■ **What is expected**:
Can you write out every line from the start of the records below through the line containing "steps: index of", leaving out any pictures?

[[ Material shown open ]]

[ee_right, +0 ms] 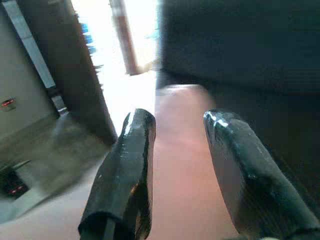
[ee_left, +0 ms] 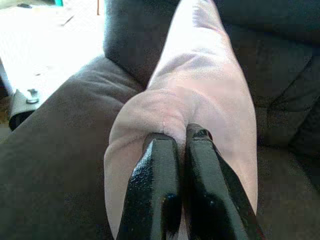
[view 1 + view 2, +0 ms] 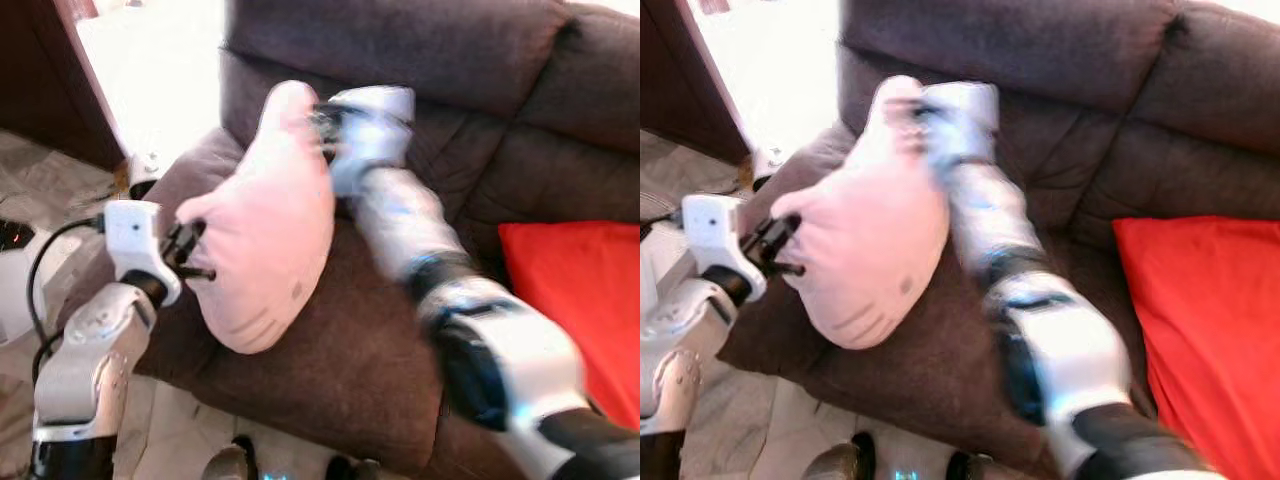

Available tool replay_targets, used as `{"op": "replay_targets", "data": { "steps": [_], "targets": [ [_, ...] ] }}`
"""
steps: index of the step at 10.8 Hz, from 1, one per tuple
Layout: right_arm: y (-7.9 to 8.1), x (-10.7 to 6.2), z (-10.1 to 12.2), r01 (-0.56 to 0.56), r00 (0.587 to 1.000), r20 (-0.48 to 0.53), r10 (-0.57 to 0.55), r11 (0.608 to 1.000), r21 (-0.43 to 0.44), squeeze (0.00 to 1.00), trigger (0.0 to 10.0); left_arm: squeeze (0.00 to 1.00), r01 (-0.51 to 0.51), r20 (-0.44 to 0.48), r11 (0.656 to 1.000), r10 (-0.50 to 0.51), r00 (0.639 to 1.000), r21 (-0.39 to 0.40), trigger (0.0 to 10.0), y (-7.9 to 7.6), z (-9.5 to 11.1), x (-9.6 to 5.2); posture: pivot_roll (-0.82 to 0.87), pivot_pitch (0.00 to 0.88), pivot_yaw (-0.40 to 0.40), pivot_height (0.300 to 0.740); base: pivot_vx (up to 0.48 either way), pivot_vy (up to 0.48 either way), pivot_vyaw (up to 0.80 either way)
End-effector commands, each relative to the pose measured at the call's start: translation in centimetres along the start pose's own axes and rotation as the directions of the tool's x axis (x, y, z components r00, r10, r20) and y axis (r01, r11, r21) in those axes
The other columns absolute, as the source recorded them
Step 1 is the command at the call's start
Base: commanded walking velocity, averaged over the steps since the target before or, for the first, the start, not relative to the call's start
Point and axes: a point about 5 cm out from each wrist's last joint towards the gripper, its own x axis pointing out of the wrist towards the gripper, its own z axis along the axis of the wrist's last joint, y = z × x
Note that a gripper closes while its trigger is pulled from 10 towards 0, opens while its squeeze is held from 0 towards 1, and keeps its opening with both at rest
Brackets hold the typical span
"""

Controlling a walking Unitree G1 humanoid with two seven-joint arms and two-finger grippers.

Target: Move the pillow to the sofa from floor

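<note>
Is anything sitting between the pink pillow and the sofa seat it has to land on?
Nothing visible does. The pink pillow is over the brown sofa seat, pinched by the left gripper. The red cushion lies off to the right.

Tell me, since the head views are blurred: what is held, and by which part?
The left pincer is shut on the pillow's near edge, pinching its fabric. The right pincer is open at the pillow's far end, fingers astride it.

Soft matt cloth pillow [image 3: 268,225]
</note>
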Motion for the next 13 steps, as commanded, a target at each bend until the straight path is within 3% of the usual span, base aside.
{"op": "replay_targets", "data": {
  "steps": [1, 2, 3, 4, 6, 8, 9, 11, 13],
  "targets": [
    [-1.5, -0.7, -0.1, 0.045, 0.998, 0.031, -0.045, 0.999, 0.012, 0.0, 10.0, 0.0, 0.013, 0.077, 1.0, -0.015, 0.997, 0.028, 10.0, -0.2, 1.4, -0.3, 0.25, 0.196, -0.14, 0.74, 0.0, 0.0, 0.0],
    [-5.5, -3.6, -2.6, 0.167, 0.986, 0.0, -0.167, 0.986, 0.011, 0.0, 10.0, 0.0, -0.019, 0.071, 0.999, 0.016, 0.997, 0.042, 10.0, 0.7, 1.3, -0.6, 0.25, 0.189, -0.131, 0.74, 0.0, 0.0, 0.0],
    [-7.9, -6.6, -5.5, 0.249, 0.966, -0.071, -0.248, 0.969, -0.005, 0.0, 10.0, 0.0, -0.092, 0.045, 0.995, 0.09, 0.995, 0.044, 10.0, 2.3, 0.7, -0.6, 0.24, 0.185, -0.119, 0.74, 0.0, 0.0, 0.0],
    [-8.4, -7.7, -6.5, 0.273, 0.957, -0.098, -0.273, 0.962, -0.007, 0.0, 10.0, 0.0, -0.192, 0.004, 0.98, 0.192, 0.981, 0.048, 10.0, 3.7, -0.2, -0.4, 0.23, 0.184, -0.113, 0.74, 0.0, 0.0, 0.0],
    [-7.3, -8.3, -7.1, 0.268, 0.96, -0.086, -0.266, 0.963, 0.013, 0.0, 10.0, 0.0, -0.31, -0.117, 0.949, 0.315, 0.942, 0.064, 10.0, 5.6, -2.2, 0.0, 0.22, 0.177, -0.089, 0.74, 0.0, 0.0, 0.0],
    [-6.2, -8.5, -7.6, 0.235, 0.969, -0.08, -0.235, 0.972, -0.012, 0.0, 10.0, 0.0, -0.303, -0.216, 0.943, 0.327, 0.92, 0.139, 10.0, 5.8, -4.0, -0.1, 0.22, 0.18, -0.078, 0.74, 0.0, 0.0, 0.0],
    [-5.9, -8.8, -8.3, 0.233, 0.968, -0.094, -0.234, 0.972, -0.019, 0.0, 10.0, 0.0, -0.335, -0.207, 0.93, 0.361, 0.909, 0.153, 10.0, 5.8, -4.5, 0.1, 0.22, 0.18, -0.075, 0.74, 0.0, 0.0, 0.0],
    [-5.9, -9.5, -9.5, 0.259, 0.957, -0.129, -0.26, 0.966, -0.027, 0.0, 10.0, 0.0, -0.348, -0.116, 0.925, 0.366, 0.923, 0.154, 10.0, 4.4, -5.2, 0.9, 0.22, 0.182, -0.069, 0.74, 0.0, 0.0, 0.0],
    [-5.7, -10.0, -9.6, 0.268, 0.954, -0.136, -0.269, 0.963, -0.026, 0.0, 10.0, 0.0, -0.357, -0.119, 0.92, 0.377, 0.919, 0.16, 10.0, 4.0, -6.1, 1.3, 0.21, 0.185, -0.066, 0.74, 0.0, 0.0, 0.0]
  ]
}}
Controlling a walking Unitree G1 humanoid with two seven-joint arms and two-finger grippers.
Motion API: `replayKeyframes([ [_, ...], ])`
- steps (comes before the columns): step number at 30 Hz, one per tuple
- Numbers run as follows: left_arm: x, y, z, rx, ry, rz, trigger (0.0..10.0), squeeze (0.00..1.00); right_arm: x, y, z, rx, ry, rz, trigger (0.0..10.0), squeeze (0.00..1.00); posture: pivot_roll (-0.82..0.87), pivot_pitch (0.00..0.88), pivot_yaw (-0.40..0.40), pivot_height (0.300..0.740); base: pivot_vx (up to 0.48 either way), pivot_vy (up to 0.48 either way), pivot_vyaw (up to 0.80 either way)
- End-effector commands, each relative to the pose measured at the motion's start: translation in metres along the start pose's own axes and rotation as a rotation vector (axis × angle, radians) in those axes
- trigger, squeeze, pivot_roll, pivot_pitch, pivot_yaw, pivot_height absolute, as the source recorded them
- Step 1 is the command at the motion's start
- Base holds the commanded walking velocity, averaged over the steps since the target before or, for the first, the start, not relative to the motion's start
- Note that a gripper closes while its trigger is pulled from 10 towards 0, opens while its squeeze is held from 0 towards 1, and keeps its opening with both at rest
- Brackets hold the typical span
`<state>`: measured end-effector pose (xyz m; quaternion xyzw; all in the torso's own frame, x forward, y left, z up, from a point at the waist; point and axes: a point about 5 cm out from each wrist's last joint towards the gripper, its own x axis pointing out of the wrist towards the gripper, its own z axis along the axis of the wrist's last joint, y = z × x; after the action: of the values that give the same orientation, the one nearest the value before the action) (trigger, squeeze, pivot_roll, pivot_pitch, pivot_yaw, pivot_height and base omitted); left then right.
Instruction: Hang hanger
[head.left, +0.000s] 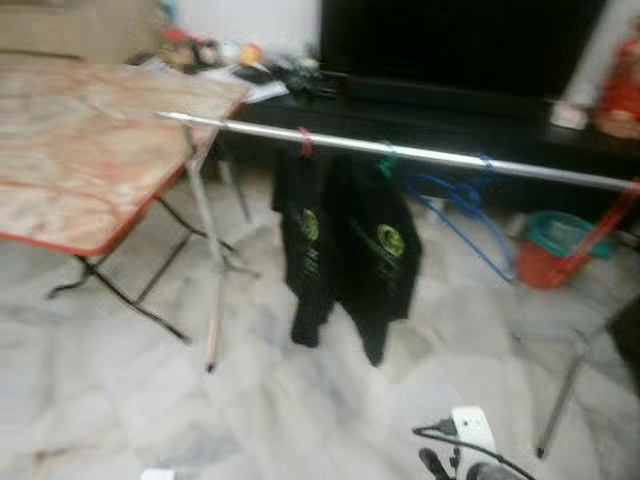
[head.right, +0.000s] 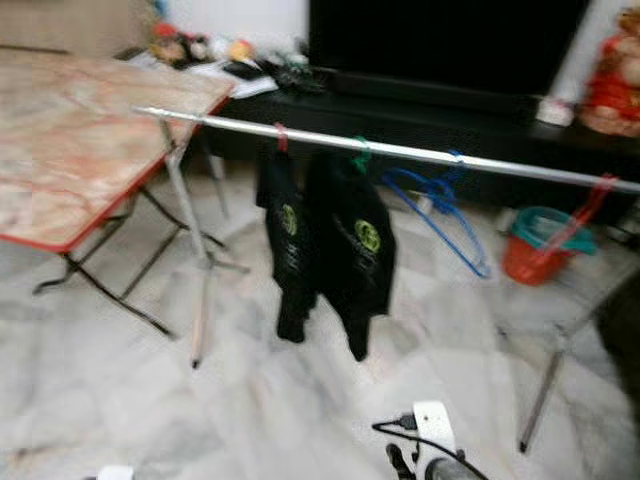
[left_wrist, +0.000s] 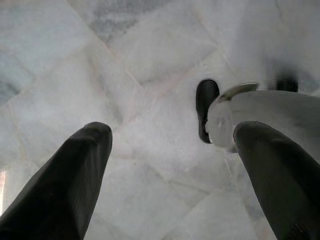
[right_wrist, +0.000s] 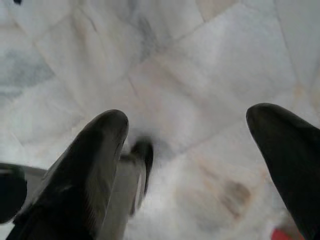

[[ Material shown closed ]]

■ **The completed task**:
[ee_right, +0 ms] 
[ee_left, +0 ms] 
[view 1 + view 2, +0 ms] 

Available tool replay_targets, used as `{"op": "replay_targets", "data": { "steps": [_], "targets": [ [_, ...] ] }}`
"""
steps: index of the step at 10.8 Hz, from 1, one per tuple

The response to this exercise has been given in full.